Growing up fishing in the Land of 10,000 Lakes, my quarry consisted of a wide variety of freshwater fish. Just a few blocks from home, our local lake was not what you’d consider prime water. In fact, it was connected to several drainage ditches from the corn and soybean fields that dominated our part of southern Minnesota. So, fertilizer-fueled algae blooms were common, and the target species consisted of bullheads and carp, with the occasional sunfish or pike if you were very lucky. We always wondered where those pike came from, but they probably wished they could find their way out of the murky waters and back to someplace more suitable. Our family often traveled to northern Minnesota, where we’d fish for walleye, pike, crappie, largemouth and smallmouth bass in the clean waters in and around the Boundary Waters Canoe Area Wilderness. (Check out Sportsmen for the Boundary Waters to help make a difference for the future of this incredible wilderness fishery.) As a kid in the 1970s, I remember seeing amazing footage of Curt Gowdy hooking and fighting an acrobatic and exotic fish found down in the Florida Keys, which seemed a world away from Sibley County…tarpon! Shows featuring billfish like marlin and sailfish also captured my imagination. But, it would be decades before I had a chance to fight any of these species.

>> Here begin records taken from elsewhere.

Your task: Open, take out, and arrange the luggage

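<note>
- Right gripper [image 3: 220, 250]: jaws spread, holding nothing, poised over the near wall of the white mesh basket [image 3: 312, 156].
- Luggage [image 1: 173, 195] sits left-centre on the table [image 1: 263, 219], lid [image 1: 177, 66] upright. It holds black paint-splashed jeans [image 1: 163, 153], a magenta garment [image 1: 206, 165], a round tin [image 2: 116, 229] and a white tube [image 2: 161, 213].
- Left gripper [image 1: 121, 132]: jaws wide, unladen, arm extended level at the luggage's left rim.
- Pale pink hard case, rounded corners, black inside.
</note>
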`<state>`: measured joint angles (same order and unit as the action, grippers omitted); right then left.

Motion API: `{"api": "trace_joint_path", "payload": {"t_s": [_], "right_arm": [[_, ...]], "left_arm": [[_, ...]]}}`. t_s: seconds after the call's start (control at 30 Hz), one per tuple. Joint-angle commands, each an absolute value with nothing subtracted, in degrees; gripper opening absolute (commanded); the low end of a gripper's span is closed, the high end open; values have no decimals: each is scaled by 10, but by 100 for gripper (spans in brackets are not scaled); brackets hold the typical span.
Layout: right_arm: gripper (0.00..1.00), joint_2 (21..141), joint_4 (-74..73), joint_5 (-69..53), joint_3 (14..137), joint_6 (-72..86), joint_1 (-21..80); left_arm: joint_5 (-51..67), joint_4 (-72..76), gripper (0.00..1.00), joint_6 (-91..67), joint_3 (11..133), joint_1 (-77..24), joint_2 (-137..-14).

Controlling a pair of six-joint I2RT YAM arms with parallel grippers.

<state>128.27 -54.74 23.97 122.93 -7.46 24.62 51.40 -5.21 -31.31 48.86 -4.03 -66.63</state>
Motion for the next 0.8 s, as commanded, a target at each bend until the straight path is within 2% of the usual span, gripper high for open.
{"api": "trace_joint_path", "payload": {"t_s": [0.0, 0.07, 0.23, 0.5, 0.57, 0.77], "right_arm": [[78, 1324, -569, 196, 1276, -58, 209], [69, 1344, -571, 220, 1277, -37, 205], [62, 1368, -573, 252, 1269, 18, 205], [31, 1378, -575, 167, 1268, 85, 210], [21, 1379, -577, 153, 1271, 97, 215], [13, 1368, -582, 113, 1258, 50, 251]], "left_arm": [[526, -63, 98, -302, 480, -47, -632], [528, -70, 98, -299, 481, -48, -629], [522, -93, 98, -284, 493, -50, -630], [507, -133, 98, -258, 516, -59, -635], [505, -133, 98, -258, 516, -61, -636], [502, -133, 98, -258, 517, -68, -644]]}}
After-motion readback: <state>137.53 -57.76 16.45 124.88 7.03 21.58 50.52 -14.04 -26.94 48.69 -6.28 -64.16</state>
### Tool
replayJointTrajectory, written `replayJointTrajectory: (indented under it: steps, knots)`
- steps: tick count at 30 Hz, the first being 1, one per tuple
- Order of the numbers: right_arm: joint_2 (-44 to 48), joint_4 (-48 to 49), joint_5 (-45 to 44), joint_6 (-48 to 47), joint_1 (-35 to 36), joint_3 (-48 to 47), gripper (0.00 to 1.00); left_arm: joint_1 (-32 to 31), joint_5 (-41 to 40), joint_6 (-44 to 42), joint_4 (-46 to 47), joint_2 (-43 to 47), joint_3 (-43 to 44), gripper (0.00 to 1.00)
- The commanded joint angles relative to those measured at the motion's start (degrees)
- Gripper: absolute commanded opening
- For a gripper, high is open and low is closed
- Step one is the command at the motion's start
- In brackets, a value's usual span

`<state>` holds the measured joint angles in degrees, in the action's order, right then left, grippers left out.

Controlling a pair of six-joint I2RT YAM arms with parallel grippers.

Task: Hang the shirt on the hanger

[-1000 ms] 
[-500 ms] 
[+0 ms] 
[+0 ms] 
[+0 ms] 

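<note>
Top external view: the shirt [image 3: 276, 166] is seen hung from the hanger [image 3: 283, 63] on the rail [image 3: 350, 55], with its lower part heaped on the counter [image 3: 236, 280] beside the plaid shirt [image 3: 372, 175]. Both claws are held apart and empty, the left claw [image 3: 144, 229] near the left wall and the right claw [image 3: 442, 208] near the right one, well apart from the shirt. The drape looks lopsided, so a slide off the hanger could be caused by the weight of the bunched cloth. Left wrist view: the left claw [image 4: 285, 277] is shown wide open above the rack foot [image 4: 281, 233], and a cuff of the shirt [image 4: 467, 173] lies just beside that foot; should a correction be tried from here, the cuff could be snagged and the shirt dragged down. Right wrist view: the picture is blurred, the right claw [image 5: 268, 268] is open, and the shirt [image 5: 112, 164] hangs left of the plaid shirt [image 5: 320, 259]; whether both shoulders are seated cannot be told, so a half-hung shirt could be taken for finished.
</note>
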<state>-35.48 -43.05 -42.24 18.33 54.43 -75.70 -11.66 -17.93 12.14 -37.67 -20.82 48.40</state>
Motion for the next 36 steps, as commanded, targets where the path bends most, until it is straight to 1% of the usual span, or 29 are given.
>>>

Back in the fall of 2013, my wife and I were fortunate to be invited to fish with friends in the Sea of Cortez off Baja California Sur in Mexico. I was even luckier to land and release my first billfish – a 90 pound striped marlin – on that trip. It wasn’t all catch and release, however, as we enjoyed eating a few dorado (aka mahi mahi) that were caught as well. After that, we were further hooked on travel in Latin America as well as saltwater fishing. In 2014, we caught more dorado and some jack crevalle while on a winter getaway to Puerto Vallarta, Mexico.
In early 2016, we traveled with friends to a small lodge in a tiny fishing village between Zihuatanejo and Acapulco on Mexico’s south Pacific coast. In addition to watching the Super Bowl on the patio behind the local convenience store with the owner and his family, we had some exciting fishing. While several in the group were set on landing a billfish on fly gear, I’m not that much of a purist. I like to catch fish, and if it’s on conventional tackle, I’m fine with that. In fact, on our first morning out, I landed my first ever sailfish in under an hour from when we put our baits out. This was fishing out of super pangas, not cruisers, so exciting to play and land fish in those vessels. Over two days of fishing, my wife and I combined to land 5 sails and we lost a few others. When the captain from one of groups’ other boats radioed to check on how we were doing, our captain replied that we were catching fish, because we were “using real hooks!” In addition to the billfish action, we spent an incredibly fun morning landing dozens of jack crevalle just outside the breaking surf along an unspoiled stretch of palm-fringed beach. What a setting! Lots of doubles and sometimes we even had triples on the lines. That morning, I had my only shots to date on another bucket list fish – the beautiful roosterfish. My heart was pounding as the guides were yelling “rooster!” when I was retrieving my big topwater lure. Alas, it was not to be.
In April of this year, during my first week living in Nicaragua, I had the pleasure of visiting a friend that I met at the 2016 Dallas Safari Club convention at his incredible jungle lodge at the edge of the Rio Indio Maiz preserve on the south Caribbean coast. Circle back to that earlier mention of Curt Gowdy and tarpon. When I was younger, I always wanted to hook and fight a big silver king. Then, as the years went by and things like “back problems” entered my vocabulary, it turned into thinking about catching baby tarpon instead of the big ones that might require a trip to the chiropractor or worse after a lengthy battle. Well, they don’t have baby tarpon at the mouth of the Rio Indio in Nicaragua. But they do have big ones – as in really big ones. They release fish over 200 pounds there every year. So, of course my first tarpon tipped the scales right around 100 pounds. Not a terribly huge one, but more than big enough for me! The fishing had been slow for a couple of days, but that day we released 3 (all around that size, give or take a few pounds) and lost several others as they threw the hook while doing the seemingly impossible acrobatics that tarpon are so revered for. It was a day I’ll never forget – and one I hope to repeat sometime in the not too distant future.
So, I’ve been lucky to land several of my dream fish in the past few years, but there are others still out there. You hear that, pez gallo? I’m coming for you! The next trip in the planning stage is on the Pacific side of Costa Rica in June of 2017…and I can hardly wait.